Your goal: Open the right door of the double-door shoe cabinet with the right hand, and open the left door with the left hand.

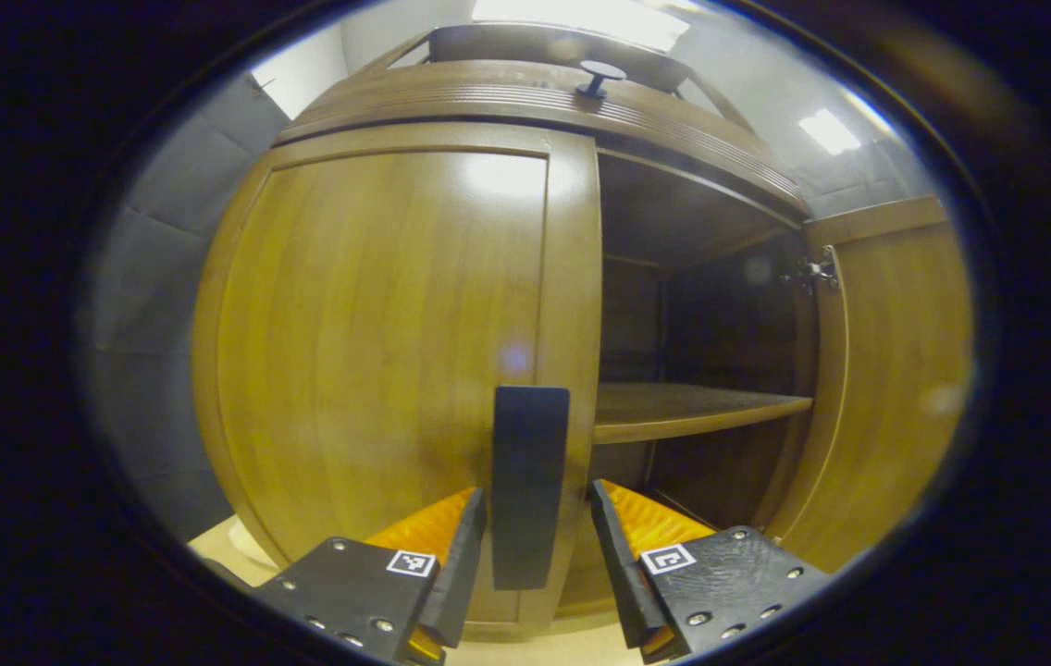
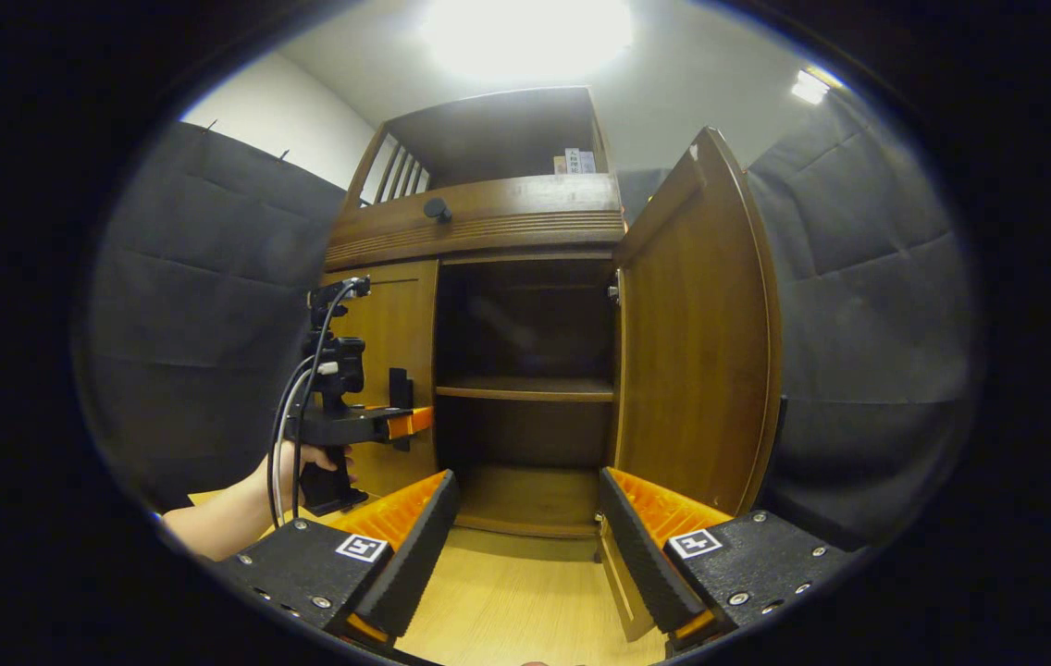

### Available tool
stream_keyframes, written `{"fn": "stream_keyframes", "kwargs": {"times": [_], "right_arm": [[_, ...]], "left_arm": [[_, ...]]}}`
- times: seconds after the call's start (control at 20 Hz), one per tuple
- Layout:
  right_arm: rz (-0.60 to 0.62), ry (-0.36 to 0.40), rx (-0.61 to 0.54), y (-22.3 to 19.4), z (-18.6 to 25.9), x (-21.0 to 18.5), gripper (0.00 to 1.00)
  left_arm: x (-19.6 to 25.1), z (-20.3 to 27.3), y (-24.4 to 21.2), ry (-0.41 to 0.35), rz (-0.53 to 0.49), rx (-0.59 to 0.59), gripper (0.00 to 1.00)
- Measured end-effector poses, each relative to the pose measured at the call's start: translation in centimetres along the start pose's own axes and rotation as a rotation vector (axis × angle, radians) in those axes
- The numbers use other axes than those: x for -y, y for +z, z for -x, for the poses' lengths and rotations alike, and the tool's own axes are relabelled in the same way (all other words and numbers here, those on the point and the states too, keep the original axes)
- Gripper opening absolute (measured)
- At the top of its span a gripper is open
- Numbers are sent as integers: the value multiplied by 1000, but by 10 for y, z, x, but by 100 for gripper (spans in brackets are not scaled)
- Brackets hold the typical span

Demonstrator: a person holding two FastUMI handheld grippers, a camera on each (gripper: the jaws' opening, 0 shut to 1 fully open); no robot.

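Note:
The wooden shoe cabinet's left door is closed. Its dark upright handle stands between the fingers of my left gripper, which is open with a small gap on each side. The right door is swung wide open. In the right gripper view the right door stands open just right of my right gripper, which is open and holds nothing. There a hand holds the left gripper at the handle of the left door.
Inside the cabinet is a dark compartment with one wooden shelf. A dark knob sits on the drawer front above the doors. A light wooden floor lies in front. Dark padded walls flank the cabinet.

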State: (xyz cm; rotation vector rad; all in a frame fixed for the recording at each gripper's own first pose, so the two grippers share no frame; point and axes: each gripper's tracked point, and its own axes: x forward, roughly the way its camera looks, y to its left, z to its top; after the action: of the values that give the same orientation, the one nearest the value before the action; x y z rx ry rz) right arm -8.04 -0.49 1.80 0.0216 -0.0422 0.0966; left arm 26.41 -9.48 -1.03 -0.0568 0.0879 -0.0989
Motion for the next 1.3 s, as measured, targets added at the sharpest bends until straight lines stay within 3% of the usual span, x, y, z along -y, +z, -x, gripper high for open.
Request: {"fn": "stream_keyframes", "kwargs": {"times": [0.1, 0.15, 0.3, 0.5, 0.55, 0.6, 0.65, 0.7, 1.3], "right_arm": [[-30, 19, -11, -5, -4, 2, 94], [-43, 22, -11, -6, -5, 4, 94], [-55, 20, -17, -5, -4, 5, 94], [-42, 21, -15, -7, -5, 2, 94], [-40, 24, -15, -7, -6, 3, 94], [-40, 28, -15, -7, -5, 2, 94], [-41, 29, -15, -7, -5, 2, 94], [-43, 32, -20, -8, -5, 1, 94], [-50, 81, -62, -12, -6, 0, 94]], "left_arm": [[-6, -3, -6, 38, -23, 14, 44], [-6, -6, -9, 39, -19, 16, 36], [-5, -2, -11, 36, -18, 5, 33], [-5, 8, -12, -6, 2, -12, 20], [-6, 12, -9, -13, 1, -6, 27], [-8, 16, -5, -14, -1, 1, 27], [-9, 18, 1, -7, 14, 10, 27], [-10, 19, 3, -7, 12, 13, 20], [-18, 21, 10, 7, 59, 61, 20]]}}
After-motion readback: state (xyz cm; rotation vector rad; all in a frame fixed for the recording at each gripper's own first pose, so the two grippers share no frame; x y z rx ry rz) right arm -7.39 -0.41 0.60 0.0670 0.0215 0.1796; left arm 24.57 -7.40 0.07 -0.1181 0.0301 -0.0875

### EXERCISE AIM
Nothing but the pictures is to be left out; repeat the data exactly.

### RESULT FOR THIS EXERCISE
Your goal: Open the right door of the double-door shoe cabinet with the right hand, and open the left door with the left hand.


### Available tool
stream_keyframes, written `{"fn": "stream_keyframes", "kwargs": {"times": [_], "right_arm": [[_, ...]], "left_arm": [[_, ...]]}}`
- times: seconds after the call's start (control at 20 Hz), one per tuple
- Layout:
  right_arm: rz (-0.60 to 0.62), ry (-0.36 to 0.40), rx (-0.61 to 0.54), y (-22.3 to 19.4), z (-18.6 to 25.9), x (-21.0 to 18.5), gripper (0.00 to 1.00)
  left_arm: x (-19.6 to 25.1), z (-20.3 to 27.3), y (-24.4 to 21.2), ry (-0.41 to 0.35), rz (-0.53 to 0.49), rx (-0.59 to 0.59), gripper (0.00 to 1.00)
- Measured end-effector poses, each relative to the pose measured at the call's start: translation in centimetres along the start pose's own axes and rotation as a rotation vector (axis × angle, radians) in those axes
- The numbers use other axes than those: x for -y, y for +z, z for -x, for the poses' lengths and rotations alike, and the tool's own axes are relabelled in the same way (all other words and numbers here, those on the point and the states too, keep the original axes)
- Gripper opening absolute (measured)
- At the top of its span a gripper is open
- Numbers are sent as integers: the value multiplied by 1000, but by 10 for y, z, x, but by 100 for gripper (spans in brackets are not scaled)
- Brackets hold the typical span

Demonstrator: a person holding two FastUMI handheld grippers, a camera on each (gripper: the jaws' opening, 0 shut to 1 fully open); no robot.

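Note:
The wooden shoe cabinet's left door is closed. Its dark upright handle stands between the fingers of my left gripper, which is open with a small gap on each side. The right door is swung wide open. In the right gripper view the right door stands open just right of my right gripper, which is open and holds nothing. There a hand holds the left gripper at the handle of the left door.
Inside the cabinet is a dark compartment with one wooden shelf. A dark knob sits on the drawer front above the doors. A light wooden floor lies in front. Dark padded walls flank the cabinet.
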
State: (xyz cm; rotation vector rad; all in a frame fixed for the recording at each gripper's own first pose, so the two grippers share no frame; point and axes: each gripper's tracked point, and its own axes: x forward, roughly the way its camera looks, y to its left, z to its top; after the action: of the values that give the same orientation, the one nearest the value before the action; x y z rx ry rz) right arm -8.04 -0.49 1.80 0.0216 -0.0422 0.0966; left arm 26.41 -9.48 -1.03 -0.0568 0.0879 -0.0989
Motion for the next 1.3 s, as measured, targets added at the sharpest bends until straight lines stay within 3% of the usual span, x, y, z along -y, +z, -x, gripper high for open.
Request: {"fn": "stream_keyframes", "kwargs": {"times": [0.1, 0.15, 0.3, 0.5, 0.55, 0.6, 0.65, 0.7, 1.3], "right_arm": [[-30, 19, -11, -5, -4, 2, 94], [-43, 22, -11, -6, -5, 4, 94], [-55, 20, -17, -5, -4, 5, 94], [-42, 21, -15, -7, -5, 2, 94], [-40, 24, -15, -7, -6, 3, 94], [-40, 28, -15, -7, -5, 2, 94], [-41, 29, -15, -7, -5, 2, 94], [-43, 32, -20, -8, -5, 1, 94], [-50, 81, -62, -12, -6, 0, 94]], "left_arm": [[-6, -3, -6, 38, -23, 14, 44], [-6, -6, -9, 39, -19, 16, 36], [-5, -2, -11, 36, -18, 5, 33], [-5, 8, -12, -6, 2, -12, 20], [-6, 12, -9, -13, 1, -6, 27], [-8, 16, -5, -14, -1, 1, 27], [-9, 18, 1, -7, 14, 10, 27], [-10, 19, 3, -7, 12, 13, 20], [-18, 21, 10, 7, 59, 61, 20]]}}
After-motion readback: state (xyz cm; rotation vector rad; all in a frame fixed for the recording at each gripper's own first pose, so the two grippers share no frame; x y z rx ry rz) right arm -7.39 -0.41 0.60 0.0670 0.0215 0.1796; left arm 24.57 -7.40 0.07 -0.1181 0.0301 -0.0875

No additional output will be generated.